The trends, technologies, materials, and techniques that will make implants even easier for clinicians to place and provide patients with better outcomes.

A Look at What’s on the Dental Implant Horizon. Image courtesy of edwardolive/stock.adobe.com.

A Look at What’s on the Dental Implant Horizon. Image courtesy of edwardolive/stock.adobe.com.

Fifteen years ago, you wouldn’t find many general dentists placing implants. Specialists handled the bulk of these cases as most GPs just didn’t have the training or skill level required. That has shifted in recent years, with more general dentists now comfortable keeping cases in house—largely thanks to the technological advancements that have streamlined treatment planning and placement.

These advancements, along with more access to education, have made both restoring and placing implants much easier than in the past, allowing the treatment to become mainstream.

There’s also more demand. Today, patients have a better understanding of the benefits implants provide over other restorative options, and more are seeking them out. And, of course, patients are more likely to accept treatment if they know they can have the work completed by a dental team they already trust, rather than going to a specialist they’ve never met before, expanding access to more people who need this treatment.

“Implants have become so much more accessible for patients,” says Neil Park, DMD, vice president of clinical affairs for Glidewell. “Word has gotten out that if you’re missing a front tooth, you don’t have to have the teeth on either side cut down to make a bridge. You have a 1-tooth problem; let it remain a 1-tooth problem rather than turning it into a 3-tooth problem.”

More clinicians are surgically placing dental implants, Jim Janakievski, DDS, of 35Newtons®️ says, and they are also often completing the treatment in a shorter amount of time. Implant companies have focused on making this treatment more routine, with advancements in implant design that have allowed for more predictable immediate implant placement and immediate installation of a provisional prosthesis.

Adjustments to implant designs and surface treatments also have improved predictability, while digitizing the process has taken the stress out of placement. Dentists no longer have to guess where the implant will go; they know before they start the procedure.

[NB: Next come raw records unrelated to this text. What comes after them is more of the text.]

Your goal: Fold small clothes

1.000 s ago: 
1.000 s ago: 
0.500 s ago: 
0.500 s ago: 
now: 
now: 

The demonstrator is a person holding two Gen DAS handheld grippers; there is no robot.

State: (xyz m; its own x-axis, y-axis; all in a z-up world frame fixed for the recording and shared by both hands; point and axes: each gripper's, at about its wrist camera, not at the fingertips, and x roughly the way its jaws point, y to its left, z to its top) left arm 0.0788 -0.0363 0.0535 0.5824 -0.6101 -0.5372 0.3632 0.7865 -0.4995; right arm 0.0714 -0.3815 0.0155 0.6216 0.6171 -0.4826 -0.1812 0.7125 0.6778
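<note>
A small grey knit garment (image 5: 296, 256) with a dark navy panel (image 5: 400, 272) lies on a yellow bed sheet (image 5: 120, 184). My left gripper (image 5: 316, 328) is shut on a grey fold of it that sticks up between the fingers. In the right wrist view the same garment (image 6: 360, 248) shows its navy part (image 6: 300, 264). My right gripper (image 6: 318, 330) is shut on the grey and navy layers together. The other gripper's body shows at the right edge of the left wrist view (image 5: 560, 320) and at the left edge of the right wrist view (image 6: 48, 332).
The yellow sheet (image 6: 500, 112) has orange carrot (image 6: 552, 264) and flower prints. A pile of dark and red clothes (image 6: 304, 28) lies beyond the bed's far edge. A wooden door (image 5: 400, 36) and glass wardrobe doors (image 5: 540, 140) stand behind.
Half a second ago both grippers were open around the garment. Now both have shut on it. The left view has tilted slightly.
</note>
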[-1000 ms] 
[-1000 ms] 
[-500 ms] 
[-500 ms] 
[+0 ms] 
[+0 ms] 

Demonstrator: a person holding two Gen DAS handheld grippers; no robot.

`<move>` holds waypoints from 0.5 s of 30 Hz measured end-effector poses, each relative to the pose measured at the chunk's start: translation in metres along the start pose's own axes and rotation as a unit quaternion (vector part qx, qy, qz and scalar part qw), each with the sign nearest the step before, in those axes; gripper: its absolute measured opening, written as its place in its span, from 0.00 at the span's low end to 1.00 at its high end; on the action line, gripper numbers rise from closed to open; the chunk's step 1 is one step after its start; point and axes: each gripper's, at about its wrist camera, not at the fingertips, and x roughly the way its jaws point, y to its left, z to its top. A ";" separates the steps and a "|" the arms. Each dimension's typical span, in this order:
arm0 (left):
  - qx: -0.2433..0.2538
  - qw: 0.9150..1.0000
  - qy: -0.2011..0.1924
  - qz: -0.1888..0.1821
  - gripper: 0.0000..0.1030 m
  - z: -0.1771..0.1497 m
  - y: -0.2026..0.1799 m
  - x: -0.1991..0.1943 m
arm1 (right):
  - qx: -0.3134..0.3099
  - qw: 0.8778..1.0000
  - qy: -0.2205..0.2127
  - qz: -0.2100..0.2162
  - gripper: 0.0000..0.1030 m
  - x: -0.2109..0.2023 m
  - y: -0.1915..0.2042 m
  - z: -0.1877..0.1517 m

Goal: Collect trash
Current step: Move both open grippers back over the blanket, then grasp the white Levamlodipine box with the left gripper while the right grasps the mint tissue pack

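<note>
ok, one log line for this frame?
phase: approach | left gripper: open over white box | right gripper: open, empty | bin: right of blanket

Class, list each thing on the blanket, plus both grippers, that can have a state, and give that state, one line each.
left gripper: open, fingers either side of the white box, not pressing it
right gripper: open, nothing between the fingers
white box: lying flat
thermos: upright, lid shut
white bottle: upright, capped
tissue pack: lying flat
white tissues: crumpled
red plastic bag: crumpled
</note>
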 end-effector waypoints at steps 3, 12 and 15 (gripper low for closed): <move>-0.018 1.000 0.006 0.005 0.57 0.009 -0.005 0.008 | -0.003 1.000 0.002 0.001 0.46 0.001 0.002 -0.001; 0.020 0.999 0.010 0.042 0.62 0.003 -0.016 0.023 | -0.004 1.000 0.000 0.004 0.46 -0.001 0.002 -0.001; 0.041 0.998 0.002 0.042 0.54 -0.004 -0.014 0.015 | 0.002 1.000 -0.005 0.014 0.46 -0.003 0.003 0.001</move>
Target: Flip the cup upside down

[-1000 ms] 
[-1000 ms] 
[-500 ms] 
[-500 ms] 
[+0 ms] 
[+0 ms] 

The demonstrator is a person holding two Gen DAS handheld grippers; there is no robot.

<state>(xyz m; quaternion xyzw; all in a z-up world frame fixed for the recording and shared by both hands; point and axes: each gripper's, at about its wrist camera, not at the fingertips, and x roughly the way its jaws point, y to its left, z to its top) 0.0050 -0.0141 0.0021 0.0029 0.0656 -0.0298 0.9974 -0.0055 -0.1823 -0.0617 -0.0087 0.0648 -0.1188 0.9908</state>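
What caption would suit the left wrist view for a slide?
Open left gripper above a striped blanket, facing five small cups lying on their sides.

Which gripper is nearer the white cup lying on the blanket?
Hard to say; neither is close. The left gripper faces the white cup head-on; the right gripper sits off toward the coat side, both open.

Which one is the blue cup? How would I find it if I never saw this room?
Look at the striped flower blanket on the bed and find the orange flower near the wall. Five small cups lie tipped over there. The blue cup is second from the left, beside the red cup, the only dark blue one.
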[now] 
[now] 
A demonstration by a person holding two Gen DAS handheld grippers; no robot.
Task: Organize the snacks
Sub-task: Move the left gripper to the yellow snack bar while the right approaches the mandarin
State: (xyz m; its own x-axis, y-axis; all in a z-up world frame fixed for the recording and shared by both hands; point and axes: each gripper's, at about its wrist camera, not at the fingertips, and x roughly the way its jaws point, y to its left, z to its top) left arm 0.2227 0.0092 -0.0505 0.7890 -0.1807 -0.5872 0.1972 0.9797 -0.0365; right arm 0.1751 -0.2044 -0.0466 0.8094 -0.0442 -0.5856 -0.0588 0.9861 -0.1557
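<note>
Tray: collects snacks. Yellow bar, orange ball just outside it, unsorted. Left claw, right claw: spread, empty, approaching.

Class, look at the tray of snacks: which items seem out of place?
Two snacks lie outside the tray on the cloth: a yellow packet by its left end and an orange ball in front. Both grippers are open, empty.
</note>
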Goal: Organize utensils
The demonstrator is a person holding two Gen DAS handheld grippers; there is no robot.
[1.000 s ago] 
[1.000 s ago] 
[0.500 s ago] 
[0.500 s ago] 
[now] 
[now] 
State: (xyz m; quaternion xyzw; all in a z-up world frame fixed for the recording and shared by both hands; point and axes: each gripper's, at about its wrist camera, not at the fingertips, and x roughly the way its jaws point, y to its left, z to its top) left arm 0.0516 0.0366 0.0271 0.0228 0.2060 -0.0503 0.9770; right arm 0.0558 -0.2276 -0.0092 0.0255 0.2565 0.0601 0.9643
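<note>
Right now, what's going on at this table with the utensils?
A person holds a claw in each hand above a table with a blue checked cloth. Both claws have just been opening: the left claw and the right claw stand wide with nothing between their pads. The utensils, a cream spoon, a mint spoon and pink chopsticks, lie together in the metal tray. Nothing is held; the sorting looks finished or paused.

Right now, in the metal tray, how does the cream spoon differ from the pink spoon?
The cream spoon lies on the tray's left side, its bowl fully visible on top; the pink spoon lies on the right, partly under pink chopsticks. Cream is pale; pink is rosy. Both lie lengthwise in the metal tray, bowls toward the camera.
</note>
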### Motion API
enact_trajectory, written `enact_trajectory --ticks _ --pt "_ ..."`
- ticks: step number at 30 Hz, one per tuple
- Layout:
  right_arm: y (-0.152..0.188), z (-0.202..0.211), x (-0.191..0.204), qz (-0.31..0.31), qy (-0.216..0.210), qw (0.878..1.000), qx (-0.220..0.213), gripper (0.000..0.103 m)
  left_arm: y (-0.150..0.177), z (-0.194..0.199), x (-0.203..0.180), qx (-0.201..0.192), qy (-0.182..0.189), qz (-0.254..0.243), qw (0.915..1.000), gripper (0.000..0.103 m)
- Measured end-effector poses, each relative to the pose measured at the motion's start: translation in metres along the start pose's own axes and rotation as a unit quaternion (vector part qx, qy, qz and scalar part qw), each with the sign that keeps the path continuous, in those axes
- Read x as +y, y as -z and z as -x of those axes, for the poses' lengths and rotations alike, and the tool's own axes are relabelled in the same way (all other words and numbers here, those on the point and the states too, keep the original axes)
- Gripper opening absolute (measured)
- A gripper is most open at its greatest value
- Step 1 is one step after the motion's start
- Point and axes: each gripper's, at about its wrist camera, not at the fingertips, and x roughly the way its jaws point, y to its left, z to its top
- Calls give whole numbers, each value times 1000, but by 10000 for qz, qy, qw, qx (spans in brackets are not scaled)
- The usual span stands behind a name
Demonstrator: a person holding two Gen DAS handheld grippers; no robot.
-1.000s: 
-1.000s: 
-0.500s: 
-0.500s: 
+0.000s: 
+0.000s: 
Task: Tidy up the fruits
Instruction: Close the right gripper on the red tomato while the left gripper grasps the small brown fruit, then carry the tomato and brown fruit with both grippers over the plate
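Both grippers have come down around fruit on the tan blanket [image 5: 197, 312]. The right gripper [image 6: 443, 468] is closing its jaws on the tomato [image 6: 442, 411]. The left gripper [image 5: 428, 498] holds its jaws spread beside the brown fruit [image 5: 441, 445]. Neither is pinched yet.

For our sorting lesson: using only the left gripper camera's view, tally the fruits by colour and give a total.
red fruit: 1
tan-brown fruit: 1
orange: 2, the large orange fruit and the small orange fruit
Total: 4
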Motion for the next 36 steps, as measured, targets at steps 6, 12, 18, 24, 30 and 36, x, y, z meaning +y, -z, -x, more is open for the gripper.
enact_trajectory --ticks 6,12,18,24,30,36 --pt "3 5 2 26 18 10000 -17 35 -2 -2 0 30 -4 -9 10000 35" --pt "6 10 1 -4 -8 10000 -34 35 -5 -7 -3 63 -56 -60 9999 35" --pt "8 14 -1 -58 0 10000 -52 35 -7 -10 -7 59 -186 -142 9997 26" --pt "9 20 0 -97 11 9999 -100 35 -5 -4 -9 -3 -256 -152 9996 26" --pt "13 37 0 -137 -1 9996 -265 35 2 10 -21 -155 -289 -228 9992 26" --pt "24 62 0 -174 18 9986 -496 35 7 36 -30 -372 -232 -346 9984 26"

As the technologies, techniques and systems continue to evolve, the process will become more streamlined and outcomes even more predictable, creating a huge opportunity for GPs to offer a new, revenue-boosting service in their practice.

“We have broadened the horizon on who can place implants, and now we have the majority of implants being placed by general dentists,” says Ole Jensen, DDS, MS, Ditron founder and chairman of the board. “They’ve progressed into the area of full arch treatment and couldn’t have done it without using technologies like guided surgery.”

The Digital Workflow

Digital technology has changed how implants are placed. Intraoral scanners and CBCT units make it easy to acquire images and upload them into treatment planning software for diagnostics and to create a surgical guide, either in-house or through a third-party service. Most dentists are using a lab or digital planning company to create these guides, says Stefan Holst, vice president of product and strategy for Nobel Biocare, at least for now, making the digital service aspect an important piece of implant dentistry.

Stackable guides are now a possibility as well, Dr Park says. Often, after extraction, the bone must be shaped, leveled, and reduced. Dentists can create a bone reduction guide and then create another guide that stacks on top to show where to place the implant, making surgery more predictable and faster. Implant surgeries once three hours long now typically take one.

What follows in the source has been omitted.